Your task:
In the listing below, the lines from the first through the one with "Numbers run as" are to be copied word for word.

Study material:
········

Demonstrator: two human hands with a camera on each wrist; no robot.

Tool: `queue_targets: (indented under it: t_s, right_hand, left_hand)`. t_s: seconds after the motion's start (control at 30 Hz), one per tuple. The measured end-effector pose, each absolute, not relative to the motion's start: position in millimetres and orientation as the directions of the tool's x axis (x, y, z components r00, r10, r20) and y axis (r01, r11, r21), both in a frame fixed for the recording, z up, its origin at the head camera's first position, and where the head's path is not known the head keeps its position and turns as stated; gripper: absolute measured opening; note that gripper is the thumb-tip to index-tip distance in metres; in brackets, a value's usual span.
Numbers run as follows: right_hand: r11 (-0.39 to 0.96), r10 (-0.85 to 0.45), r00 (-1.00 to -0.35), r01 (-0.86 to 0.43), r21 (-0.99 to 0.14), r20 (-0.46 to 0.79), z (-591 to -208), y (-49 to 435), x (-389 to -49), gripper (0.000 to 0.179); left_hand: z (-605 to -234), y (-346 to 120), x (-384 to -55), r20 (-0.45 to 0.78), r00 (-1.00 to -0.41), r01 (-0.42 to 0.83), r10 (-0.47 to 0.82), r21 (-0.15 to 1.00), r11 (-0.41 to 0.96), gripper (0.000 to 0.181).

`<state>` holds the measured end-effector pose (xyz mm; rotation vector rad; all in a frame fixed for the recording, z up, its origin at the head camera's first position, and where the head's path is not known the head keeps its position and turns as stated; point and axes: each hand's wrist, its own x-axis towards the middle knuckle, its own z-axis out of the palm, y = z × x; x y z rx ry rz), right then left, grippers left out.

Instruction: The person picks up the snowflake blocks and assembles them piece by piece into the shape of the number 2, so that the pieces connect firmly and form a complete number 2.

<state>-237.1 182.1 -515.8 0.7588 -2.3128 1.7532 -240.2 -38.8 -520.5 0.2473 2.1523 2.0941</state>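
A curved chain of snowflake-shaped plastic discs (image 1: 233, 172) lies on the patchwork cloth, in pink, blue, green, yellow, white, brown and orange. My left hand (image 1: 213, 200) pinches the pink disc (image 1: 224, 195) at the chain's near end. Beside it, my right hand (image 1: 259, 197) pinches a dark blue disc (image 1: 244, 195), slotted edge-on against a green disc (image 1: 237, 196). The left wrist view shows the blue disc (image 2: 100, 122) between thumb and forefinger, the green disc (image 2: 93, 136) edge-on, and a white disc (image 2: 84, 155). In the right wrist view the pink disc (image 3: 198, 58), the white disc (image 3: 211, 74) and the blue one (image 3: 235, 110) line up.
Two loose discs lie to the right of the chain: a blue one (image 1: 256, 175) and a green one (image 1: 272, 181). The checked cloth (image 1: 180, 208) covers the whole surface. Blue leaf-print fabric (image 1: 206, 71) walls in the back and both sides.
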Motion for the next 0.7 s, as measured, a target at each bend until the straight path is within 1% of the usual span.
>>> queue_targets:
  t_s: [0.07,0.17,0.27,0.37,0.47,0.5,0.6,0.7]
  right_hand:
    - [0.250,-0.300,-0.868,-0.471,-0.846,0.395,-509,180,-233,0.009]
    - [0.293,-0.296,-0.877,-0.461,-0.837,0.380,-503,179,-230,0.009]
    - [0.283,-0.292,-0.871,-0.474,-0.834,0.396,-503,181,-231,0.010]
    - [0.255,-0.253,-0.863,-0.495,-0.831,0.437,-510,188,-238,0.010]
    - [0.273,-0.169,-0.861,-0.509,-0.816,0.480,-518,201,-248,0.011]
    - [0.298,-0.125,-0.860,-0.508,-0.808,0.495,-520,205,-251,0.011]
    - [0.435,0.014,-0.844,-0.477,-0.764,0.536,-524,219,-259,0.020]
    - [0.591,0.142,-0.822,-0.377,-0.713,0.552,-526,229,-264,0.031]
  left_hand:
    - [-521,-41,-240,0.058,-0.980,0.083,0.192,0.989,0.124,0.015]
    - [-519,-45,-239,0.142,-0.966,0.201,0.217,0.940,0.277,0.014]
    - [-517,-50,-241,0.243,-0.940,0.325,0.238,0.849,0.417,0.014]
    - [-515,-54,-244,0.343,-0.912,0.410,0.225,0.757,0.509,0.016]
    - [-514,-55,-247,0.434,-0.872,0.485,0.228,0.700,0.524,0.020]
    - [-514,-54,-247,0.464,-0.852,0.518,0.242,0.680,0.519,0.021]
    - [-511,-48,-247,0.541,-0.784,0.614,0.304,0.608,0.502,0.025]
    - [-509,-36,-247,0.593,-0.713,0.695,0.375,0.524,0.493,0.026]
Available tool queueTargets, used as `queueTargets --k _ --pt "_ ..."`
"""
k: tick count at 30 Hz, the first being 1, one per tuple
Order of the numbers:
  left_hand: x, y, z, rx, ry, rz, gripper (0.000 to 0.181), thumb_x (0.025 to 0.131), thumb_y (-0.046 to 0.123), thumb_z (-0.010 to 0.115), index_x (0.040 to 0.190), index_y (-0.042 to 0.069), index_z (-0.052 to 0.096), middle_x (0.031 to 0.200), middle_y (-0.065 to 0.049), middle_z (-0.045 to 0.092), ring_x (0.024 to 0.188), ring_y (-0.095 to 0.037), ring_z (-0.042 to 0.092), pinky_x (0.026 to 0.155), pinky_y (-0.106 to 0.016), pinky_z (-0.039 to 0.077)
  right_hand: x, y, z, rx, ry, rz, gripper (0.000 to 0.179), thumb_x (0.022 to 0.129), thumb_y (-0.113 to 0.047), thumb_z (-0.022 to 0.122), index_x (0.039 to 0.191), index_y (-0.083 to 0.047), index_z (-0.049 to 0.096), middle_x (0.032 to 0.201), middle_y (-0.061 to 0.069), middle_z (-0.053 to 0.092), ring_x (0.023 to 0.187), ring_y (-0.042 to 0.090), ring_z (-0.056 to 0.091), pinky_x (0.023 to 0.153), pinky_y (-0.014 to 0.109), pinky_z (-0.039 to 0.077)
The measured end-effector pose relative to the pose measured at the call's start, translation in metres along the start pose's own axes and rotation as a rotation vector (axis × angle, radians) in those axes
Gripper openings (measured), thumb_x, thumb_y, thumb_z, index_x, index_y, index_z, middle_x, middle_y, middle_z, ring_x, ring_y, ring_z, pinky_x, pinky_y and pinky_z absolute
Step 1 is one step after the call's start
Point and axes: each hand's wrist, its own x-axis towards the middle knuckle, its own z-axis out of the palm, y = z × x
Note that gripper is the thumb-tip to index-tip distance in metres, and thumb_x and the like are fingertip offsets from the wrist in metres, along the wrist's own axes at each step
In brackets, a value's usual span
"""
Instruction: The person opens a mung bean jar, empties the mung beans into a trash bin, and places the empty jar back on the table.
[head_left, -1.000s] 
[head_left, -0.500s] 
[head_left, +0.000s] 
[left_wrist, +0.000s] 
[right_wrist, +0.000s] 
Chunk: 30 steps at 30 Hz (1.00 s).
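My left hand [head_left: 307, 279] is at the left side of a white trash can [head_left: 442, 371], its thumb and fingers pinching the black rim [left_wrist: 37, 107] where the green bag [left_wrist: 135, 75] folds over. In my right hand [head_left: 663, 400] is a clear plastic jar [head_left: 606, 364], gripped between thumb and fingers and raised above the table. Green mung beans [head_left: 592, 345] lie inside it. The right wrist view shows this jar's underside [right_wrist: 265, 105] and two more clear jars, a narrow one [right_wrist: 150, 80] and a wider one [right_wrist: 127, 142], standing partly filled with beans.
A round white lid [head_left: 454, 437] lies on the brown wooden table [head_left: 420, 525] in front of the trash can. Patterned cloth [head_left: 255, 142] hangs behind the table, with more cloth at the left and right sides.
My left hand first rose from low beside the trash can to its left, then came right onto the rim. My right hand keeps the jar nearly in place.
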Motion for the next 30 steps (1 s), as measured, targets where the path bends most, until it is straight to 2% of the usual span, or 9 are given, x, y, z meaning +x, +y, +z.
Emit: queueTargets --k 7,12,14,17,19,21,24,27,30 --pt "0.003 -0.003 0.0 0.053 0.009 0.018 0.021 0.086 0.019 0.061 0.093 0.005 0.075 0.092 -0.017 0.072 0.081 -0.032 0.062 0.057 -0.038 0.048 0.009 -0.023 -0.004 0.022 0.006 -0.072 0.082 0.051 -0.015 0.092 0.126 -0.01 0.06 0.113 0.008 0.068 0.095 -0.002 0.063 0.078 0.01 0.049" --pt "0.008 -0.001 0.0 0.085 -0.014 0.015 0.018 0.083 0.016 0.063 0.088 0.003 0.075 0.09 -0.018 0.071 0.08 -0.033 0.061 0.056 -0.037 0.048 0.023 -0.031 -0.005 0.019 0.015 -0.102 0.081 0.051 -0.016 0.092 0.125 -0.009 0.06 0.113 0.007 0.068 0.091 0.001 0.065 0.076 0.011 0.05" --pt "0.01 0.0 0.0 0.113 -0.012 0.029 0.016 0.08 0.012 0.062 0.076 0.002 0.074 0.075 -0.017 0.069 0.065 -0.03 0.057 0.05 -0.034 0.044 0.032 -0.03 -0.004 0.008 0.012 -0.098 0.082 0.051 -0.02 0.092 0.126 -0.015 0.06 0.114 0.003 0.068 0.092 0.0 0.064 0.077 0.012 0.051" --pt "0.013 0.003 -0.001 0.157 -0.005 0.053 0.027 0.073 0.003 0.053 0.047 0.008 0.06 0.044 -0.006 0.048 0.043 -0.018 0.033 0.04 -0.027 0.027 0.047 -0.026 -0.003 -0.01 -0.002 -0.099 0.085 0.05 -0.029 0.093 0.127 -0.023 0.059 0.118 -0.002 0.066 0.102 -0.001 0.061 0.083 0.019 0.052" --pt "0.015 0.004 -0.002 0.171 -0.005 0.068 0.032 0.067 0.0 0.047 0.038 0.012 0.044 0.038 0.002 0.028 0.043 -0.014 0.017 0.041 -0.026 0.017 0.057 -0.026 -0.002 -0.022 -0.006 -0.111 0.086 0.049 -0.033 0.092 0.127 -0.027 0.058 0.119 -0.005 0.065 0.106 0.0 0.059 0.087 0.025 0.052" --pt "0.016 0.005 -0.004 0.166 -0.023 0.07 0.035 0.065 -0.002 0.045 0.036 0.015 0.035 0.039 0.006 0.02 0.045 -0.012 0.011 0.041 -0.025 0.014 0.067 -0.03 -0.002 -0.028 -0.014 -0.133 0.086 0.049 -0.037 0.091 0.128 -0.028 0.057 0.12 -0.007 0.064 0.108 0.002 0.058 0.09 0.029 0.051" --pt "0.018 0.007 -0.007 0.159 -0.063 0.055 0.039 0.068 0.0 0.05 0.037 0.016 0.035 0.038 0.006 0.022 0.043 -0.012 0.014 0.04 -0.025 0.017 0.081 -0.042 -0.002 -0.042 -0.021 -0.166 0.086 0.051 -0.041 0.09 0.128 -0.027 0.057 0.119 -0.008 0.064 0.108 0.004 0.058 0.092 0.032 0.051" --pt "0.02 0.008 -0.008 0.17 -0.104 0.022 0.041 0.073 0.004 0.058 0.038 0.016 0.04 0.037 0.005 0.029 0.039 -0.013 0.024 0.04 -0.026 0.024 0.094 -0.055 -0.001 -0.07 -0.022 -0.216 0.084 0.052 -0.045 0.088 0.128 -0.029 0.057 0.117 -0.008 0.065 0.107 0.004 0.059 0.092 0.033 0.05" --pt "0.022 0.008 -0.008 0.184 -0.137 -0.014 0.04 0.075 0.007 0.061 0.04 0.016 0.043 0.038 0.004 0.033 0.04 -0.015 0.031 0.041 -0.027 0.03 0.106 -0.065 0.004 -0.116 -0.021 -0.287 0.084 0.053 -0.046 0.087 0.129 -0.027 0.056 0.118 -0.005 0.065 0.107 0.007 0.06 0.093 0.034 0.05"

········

Response to this exercise:
Demonstrator: two human hands with a camera on each wrist; no robot.

Tool: `queue_targets: (indented under it: t_s, right_hand, left_hand)`. t_s: seconds after the motion's start (control at 30 Hz), one per tuple. The measured end-effector pose, each absolute, not relative to the motion's start: position in millimetres and orientation as the directions of the tool's x axis (x, y, z components r00, r10, r20) and y axis (r01, r11, r21), both in a frame fixed for the recording, z up, its origin at the head camera's first position, and where the head's path is not known the head keeps its position and turns as stated; gripper: absolute measured opening; note that gripper is the thumb-tip to index-tip distance in metres; in brackets, a value's usual span.
Numbers run as follows: right_hand: r11 (-0.39 to 0.96), r10 (-0.85 to 0.45), r00 (-1.00 to -0.35), r01 (-0.86 to 0.43), r21 (-0.99 to 0.14), r20 (-0.46 to 0.79), z (-591 to -208), y (-49 to 435), x (-389 to -49), gripper (0.000 to 0.179); left_hand: z (-605 to -234), y (-346 to 120), x (-384 to -55), r20 (-0.45 to 0.78), r00 (-1.00 to -0.41), r01 (-0.42 to 0.83), r10 (-0.47 to 0.82), r21 (-0.15 to 1.00), r11 (-0.41 to 0.96), gripper (0.000 to 0.181).

The answer has nothing more to it.